Perhaps Fuller’s greatest contribution to Christianity was to free us from the
shackles of philosophical theology. Because many could not see any consistency
between God’s sovereignty and man’s responsibility they rejected one or the
other. Fuller on the other hand, concluded that any lack of logic in such
thinking was due to his own lacking, not God’s.
"The truth is, there are but two ways for us to take: one is to reject them
both, and the Bible with them, on account of its inconsistencies; the other is
to embrace them both, concluding that, as they are both revealed in Scriptures,
they are both true and both consistent, and that is owing to the darkness of our
understandings, that they do not appear so to us."
Andrew Fuller in no way rejected what could be called Calvinism. He tenaciously
held to a sovereign work of God in calling those whom he alone elected. Fuller
also reminded fellow Baptists and all Christians that regeneration precedes
faith not vice-a-versa.
Fuller’s theology was never relegated to the confines of sermons or books.

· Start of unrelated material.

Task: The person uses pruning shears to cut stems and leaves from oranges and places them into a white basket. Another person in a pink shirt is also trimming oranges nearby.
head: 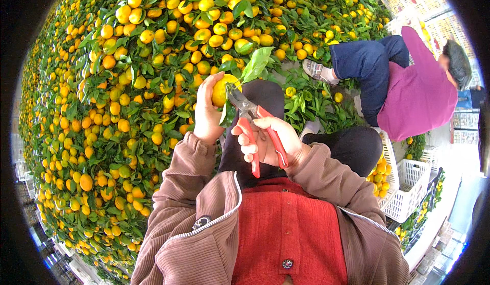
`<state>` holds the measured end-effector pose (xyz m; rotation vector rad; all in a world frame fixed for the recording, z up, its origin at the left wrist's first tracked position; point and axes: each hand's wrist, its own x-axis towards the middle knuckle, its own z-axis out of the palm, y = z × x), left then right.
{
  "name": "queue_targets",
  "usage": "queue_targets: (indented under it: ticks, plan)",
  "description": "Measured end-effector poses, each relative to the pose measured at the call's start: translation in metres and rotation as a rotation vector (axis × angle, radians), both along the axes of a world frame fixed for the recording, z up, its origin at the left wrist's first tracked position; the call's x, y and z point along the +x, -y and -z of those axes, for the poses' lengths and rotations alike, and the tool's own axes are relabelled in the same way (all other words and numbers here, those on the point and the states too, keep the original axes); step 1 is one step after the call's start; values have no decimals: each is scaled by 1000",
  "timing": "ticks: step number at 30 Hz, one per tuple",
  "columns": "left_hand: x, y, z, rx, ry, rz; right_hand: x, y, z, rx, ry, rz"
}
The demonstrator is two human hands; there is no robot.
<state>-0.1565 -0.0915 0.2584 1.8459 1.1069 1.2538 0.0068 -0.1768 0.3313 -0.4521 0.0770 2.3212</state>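
My left hand is closed around a yellow citrus fruit, held above my knee. Green leaves stick out from the fruit's stem side. In my right hand is a pair of pruning shears with red handles, its blades up against the fruit by the stem and leaves. Leaf and blade overlap there, so I cannot tell whether the stem lies between the blades. Beyond both hands spreads a large heap of leafy citrus fruit.
At right, a person in a purple top sits by the heap. Beside my leg stands a white plastic crate holding citrus fruit, with another white crate next to it. Loose leaves lie on the floor between us.
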Motion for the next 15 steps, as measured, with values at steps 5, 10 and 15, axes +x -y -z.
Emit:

Instead, he lived out his beliefs in the real world. No where is this better
seen than in Fuller’s friendship with William Carey, the first of modern-day
foreign missionaries. Most Baptist pastors had rejected Carey’s call to missions
and needless to say missions to foreign lands did not exist as a result but
Fuller was a firm believer in Carey's ideas. Carey found in Fuller, the
theological foundation for his own leaning toward missions. Fuller became, as
Carey called him, the rope holder. Carey would go to India but Fuller and others
would hold the other end of the rope that supported Carey in England. The modern
missions movement was thus grounded in the solid moorings of God’s grace:
"Andrew Fuller not only championed the cause of foreign missions but strongly
defended the Doctrines of Grace. The modern foreign-mission movement was founded
upon thoroughgoing commitment to the absolute sovereignty of God, coupled with
uncompromising insistence upon the full responsibility of man."

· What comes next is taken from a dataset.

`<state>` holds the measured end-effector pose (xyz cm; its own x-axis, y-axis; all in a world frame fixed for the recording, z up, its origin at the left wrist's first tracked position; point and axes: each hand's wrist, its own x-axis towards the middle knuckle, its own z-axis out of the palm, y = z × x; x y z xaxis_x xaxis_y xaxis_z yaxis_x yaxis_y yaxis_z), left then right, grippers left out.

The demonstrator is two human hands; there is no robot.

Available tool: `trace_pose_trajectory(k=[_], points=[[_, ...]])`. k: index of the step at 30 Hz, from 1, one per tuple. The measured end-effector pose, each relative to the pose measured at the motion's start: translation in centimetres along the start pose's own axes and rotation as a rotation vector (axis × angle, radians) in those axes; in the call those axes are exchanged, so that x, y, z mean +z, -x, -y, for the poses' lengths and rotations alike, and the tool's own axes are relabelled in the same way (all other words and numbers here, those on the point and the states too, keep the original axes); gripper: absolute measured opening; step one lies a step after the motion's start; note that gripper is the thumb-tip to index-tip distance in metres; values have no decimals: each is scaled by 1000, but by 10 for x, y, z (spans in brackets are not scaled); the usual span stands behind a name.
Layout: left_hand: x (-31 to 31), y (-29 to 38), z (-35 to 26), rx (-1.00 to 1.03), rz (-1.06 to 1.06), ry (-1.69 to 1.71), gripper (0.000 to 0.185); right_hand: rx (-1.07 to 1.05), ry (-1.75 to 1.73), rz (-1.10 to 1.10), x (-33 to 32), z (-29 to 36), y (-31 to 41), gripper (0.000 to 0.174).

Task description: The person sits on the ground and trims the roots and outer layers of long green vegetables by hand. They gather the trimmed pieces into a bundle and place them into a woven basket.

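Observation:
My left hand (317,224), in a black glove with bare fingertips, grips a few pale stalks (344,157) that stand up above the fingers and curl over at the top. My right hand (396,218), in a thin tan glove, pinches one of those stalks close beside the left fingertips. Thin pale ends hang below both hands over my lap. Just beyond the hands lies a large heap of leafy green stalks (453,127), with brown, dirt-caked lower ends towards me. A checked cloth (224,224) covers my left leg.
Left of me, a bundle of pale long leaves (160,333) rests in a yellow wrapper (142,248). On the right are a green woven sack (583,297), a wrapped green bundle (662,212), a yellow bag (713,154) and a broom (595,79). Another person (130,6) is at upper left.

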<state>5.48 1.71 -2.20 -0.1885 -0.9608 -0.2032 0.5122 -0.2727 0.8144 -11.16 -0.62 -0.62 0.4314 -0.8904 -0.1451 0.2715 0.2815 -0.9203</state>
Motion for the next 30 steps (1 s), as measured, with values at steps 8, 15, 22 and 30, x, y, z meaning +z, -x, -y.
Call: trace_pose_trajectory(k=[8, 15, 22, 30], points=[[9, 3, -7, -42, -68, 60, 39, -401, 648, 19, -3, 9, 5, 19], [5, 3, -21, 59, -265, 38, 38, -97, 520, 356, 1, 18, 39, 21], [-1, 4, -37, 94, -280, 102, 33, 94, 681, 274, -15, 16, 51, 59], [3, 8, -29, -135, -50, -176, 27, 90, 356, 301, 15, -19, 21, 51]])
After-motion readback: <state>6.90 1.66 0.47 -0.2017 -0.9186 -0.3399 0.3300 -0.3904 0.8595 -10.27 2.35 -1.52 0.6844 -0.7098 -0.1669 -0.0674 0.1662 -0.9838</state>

"Andrew Fuller’s work … made perhaps the most notable contribution towards
providing a missionary theology and incentive for world evangelism in the midst
of a people both Calvinistic and Church oriented. He helped to link the earlier
Baptists, whose chief concern was the establishment of ideal New Testament
congregations, with those in the nineteenth century driven to make the gospel
known worldwide. His contribution helped to guarantee that many of the leading
Baptists of the 1800s would typify evangelism and world missions. Charles
Spurgeon and J.P. Boyce would be fervent evangelical Calvinists…"
The two previous quotes mark what makes Andrew Fuller so very important. He
proved to his peers and Baptists to come that solid theology and evangelism go
hand in hand. For that alone, we owe him a great debt!

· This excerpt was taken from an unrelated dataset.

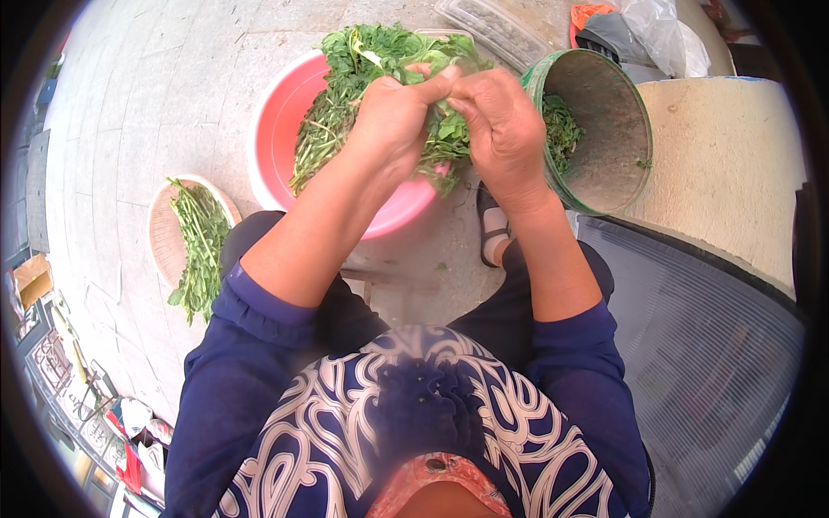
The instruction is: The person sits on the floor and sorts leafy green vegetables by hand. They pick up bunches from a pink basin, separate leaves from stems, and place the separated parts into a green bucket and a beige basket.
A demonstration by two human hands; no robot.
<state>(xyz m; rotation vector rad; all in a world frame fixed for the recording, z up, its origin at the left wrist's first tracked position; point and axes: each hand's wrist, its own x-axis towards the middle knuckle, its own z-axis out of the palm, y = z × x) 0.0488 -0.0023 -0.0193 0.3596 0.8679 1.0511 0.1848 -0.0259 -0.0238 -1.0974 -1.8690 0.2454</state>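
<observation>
Leafy greens with long stems (330, 123) are heaped in a pink plastic basin (275, 129) on the paved ground before me. Over the heap, my left hand (395, 120) grips some green leaves between thumb and fingers. My right hand (502, 123) is close against it, thumb and forefinger pinched on the same leaves; the exact hold is partly hidden by the fingers. To the right, a green bucket (599, 129) lies tilted with its mouth towards me, and leafy scraps (560, 133) are inside. At the left, a shallow woven basket (162, 226) holds a bunch of stemmed greens (197, 243).
A clear plastic container (495, 32) lies beyond the basin. Plastic bags (660, 39) are at the upper right. A pale rounded block (719, 168) stands beside the bucket, with a grey ribbed panel (699, 349) nearer me. Assorted items lie at the far lower left.
</observation>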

Several editions of his collected works have appeared, and a Memoir, principally compiled from his own papers, was published about a year after his decease by Dr Ryland, his most intimate friend and coadjutor in the affairs of the Baptist mission. There is also a biography by the Reverend J W Morris (1816); and his son prefixed a memoir to an edition of his chief works in Bohn’s Standard Library (1852).